Dell this week extended its arsenal of data center Ethernet switches, highlighted by a 100G device with ports dividable into 25G and 50G channels.
Twenty-five gigabit and 50G Ethernet are becoming popular options for data centers looking to fill the bandwidth gap between 10G and 40G for server-to-top-of-rack switch connectivity. Products supporting 25/50G are intended to scale network bandwidth to cloud server and storage endpoints, where workloads are expected to surpass the capacity of 10/40G Ethernet links deployed today.
These products are also expected to lower the cost per gigabit and power consumption of these links in that they support the same Ethernet link protocol lane structure as 100G, which is four 25G lanes and two 50G lanes. Several vendors formed an industry consortium to back development of 25/50G data center products, and the IEEE recently formed a 25/50G study group.
Dell’s initial entry into this market is the Z9100 switch. The Z9100 is a 1RU fixed form factor switch with either 32 100G, 64 50G, 32 40G, 128 25G or 128 + 2 ports of 10G using a breakout cable. The switch is designed for the aggregation and access layers in a data center network.

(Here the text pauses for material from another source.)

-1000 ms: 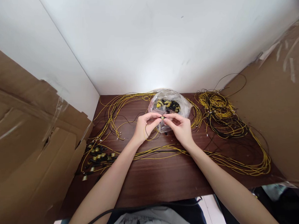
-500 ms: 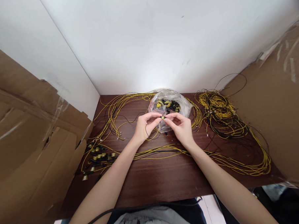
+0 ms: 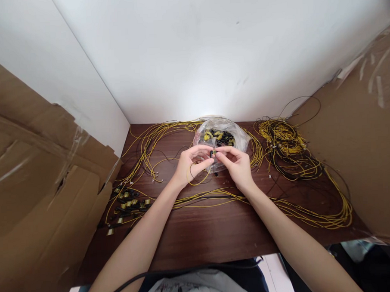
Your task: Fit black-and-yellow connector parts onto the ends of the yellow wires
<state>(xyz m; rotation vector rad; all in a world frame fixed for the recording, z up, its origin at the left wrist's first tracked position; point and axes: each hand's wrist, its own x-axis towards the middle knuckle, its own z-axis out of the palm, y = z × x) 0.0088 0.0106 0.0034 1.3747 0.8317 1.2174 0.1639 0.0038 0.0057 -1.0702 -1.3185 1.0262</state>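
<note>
In front of the plastic bag, both hands meet at a small black-and-yellow part [image 3: 214,153]. My right hand [image 3: 238,166] pinches its yellow end between thumb and forefinger. My left hand [image 3: 189,164] is curled around the black end, thumb below and fingers above; part of that grip is hidden. A thin yellow-and-black wire [image 3: 201,183] loops below the left hand. Just behind, the clear plastic bag [image 3: 241,133] stands open with several similar black and yellow pieces [image 3: 218,136] inside.
Finished-looking wire ends with black and yellow pieces [image 3: 133,204] lie at the left. Yellow wires [image 3: 314,218] run along the front right, and a tangled bundle [image 3: 285,142] sits back right. Cardboard walls [image 3: 38,178] flank the brown table [image 3: 212,240]; a white wall stands behind.
My left thumb and fingers have parted a little, and the black end of the small part now shows between them. The part has shifted slightly right. My right hand keeps its pinch.
</note>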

The Z9100 will go up against Cisco’s Nexus 9504 and Juniper’s new QFX10002 switches. Dell claims significant port density gains per RU over those switches.
Another new switch is the Dell S4048. This is a low-latency 10/40G top-of-rack switch with large hardware tables, VXLAN and expanded buffering designed for Web and cloud service providers with Linux and OpenSource-heavy environments. It sports 48 dual-speed 1/10G ports and six 40G uplinks.

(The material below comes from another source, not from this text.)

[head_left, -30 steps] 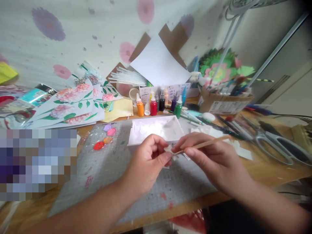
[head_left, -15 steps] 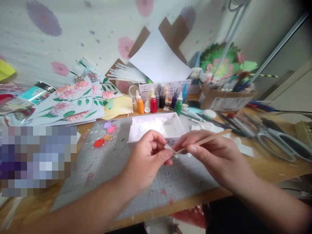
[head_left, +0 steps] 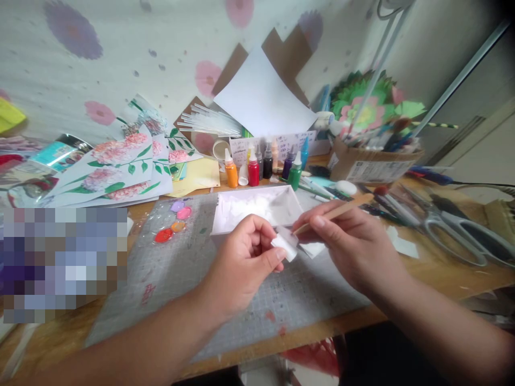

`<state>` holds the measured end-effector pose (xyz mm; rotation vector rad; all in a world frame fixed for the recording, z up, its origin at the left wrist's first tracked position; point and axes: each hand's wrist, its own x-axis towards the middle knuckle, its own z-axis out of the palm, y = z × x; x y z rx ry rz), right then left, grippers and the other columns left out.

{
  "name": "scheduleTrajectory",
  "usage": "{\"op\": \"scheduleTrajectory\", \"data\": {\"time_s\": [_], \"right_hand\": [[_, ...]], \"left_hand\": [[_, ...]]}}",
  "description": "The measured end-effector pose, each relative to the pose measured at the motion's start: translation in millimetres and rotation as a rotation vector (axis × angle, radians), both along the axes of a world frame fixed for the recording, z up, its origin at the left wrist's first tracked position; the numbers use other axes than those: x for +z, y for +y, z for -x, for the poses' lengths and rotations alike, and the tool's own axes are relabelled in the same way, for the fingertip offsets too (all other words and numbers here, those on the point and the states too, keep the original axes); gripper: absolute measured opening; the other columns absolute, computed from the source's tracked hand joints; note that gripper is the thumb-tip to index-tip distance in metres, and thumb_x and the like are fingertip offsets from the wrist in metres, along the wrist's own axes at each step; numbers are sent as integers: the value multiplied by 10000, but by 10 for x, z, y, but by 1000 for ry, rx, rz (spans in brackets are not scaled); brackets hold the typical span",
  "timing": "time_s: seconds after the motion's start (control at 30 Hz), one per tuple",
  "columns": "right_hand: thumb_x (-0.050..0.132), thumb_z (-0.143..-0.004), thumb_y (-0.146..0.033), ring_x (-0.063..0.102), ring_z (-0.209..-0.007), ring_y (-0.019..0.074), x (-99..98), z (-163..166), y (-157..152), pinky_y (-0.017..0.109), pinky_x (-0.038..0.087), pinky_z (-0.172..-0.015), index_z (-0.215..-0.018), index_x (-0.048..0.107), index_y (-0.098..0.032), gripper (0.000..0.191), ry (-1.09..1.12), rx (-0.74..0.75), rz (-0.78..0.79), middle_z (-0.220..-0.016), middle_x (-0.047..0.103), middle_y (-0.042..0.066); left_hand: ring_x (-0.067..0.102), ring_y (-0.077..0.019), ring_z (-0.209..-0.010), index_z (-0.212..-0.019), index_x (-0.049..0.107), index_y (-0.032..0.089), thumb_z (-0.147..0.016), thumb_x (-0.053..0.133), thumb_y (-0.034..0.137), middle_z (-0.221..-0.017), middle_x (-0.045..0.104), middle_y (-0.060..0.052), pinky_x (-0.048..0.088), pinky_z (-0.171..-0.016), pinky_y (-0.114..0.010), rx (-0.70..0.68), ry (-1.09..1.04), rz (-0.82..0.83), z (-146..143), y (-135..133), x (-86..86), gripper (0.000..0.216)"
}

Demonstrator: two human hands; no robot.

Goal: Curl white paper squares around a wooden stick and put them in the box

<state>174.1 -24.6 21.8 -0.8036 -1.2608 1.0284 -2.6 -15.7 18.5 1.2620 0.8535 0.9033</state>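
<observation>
My left hand (head_left: 241, 262) is closed in a pinch on a small white paper piece (head_left: 285, 245), held just above the grey cutting mat (head_left: 169, 279). My right hand (head_left: 350, 241) grips a thin wooden stick (head_left: 333, 213) like a pen, its tip touching the paper piece. Both hands hover in front of a shallow white tray (head_left: 257, 210) holding white scraps.
Small paint bottles (head_left: 261, 166) stand behind the tray. Blobs of paint (head_left: 173, 222) lie on the mat's left. Flower prints (head_left: 116, 166) are piled at the left, large scissors (head_left: 454, 230) and pens lie right, and a cardboard box (head_left: 374, 161) of tools stands behind.
The paper piece has turned so its flat face shows more. My right hand shifted slightly up and right, the stick now lying flatter over the fingers.
</observation>
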Motion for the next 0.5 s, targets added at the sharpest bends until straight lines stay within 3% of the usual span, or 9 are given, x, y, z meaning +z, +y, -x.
{"op": "scheduleTrajectory", "data": {"time_s": [0.1,0.2,0.3,0.37,0.5], "right_hand": [[633,-851,-238,678,-721,153,5,-33,162,292,586,-622,-753,646,-212,102,-73,-176,0,-784,683,5],[628,-844,-234,665,-687,167,19,-107,331,334,571,-653,-762,668,-194,100,-355,-378,-37,-763,693,25],[646,-819,-183,667,-794,194,74,-170,360,369,534,-776,-773,696,-195,69,-593,-488,-150,-817,715,41],[644,-826,-181,664,-865,193,136,-174,267,349,523,-816,-786,697,-214,74,-554,-430,-219,-850,717,32],[617,-857,-193,677,-792,170,220,-106,-16,293,551,-713,-798,706,-237,116,-420,-88,-227,-801,704,18]], "left_hand": [[565,-58,-600,-828,481,190,-785,641,161,-675,567,71,427,-582,-187,-3,3,13,-1,1,-4,168],[557,-58,-587,-822,480,189,-778,643,161,-646,573,71,421,-574,-182,6,-5,21,-4,0,-1,171],[565,-56,-579,-828,478,187,-781,643,159,-641,585,71,426,-572,-179,25,-17,34,-6,0,5,174],[583,-60,-588,-840,481,183,-794,639,165,-661,605,63,442,-585,-184,25,-26,50,-7,1,7,166],[616,-74,-604,-838,485,177,-805,643,177,-680,609,57,476,-603,-203,24,-48,71,-15,7,7,162]]}}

The third offering is the Dell S3048, a 1/10G Ethernet top-of-rack switch also built for Web and cloud service providers with Linux and open source-heavy environments. The S3038 features 48 1000Base-T ports supporting 10M/100M/1000Mbps bandwidths, and four 10G SFP+ uplinks. It comes with Dell’s OS9 operating system and feature set, including Virtual Link Trunking, OpenFlow, OpenAutomation, Cloud Stack Integration with OpenStack, Microsoft, VMware and Docker, among others.
All of these switches support the Open Network Install Environment (ONIE) to allow for install of pre-qualified third party operating systems. With ONIE loading, these networking switches can be booted without using proprietary means, Dell says.
The switches are tested and validated with third party operating systems and network virtualization software from Dell partners Cumulus Networks, Big Switch Networks, VMware and Midokura.
Dell also added to that partner roster this week with the inclusion of IP Infusion, a developer of network operating system software for enterprises and service providers. IP Infusion’s OcNOS includes support for MPLS and VPLS for WAN, VPN and data center interconnect applications.
The Dell Z9100 is currently in customer trials and is expected to be available in the second half of 2015. It costs $5,000 per port without optics.
The Dell S4048, including 48x10G and 6x40G or 72x10G ports and larger hardware tables, VXLAN and expanding buffering are available now. It costs $18,500.
The Dell S3048, including 48 1GBase-T and 4x10G-SFP ports will be available in May. It costs $8,000.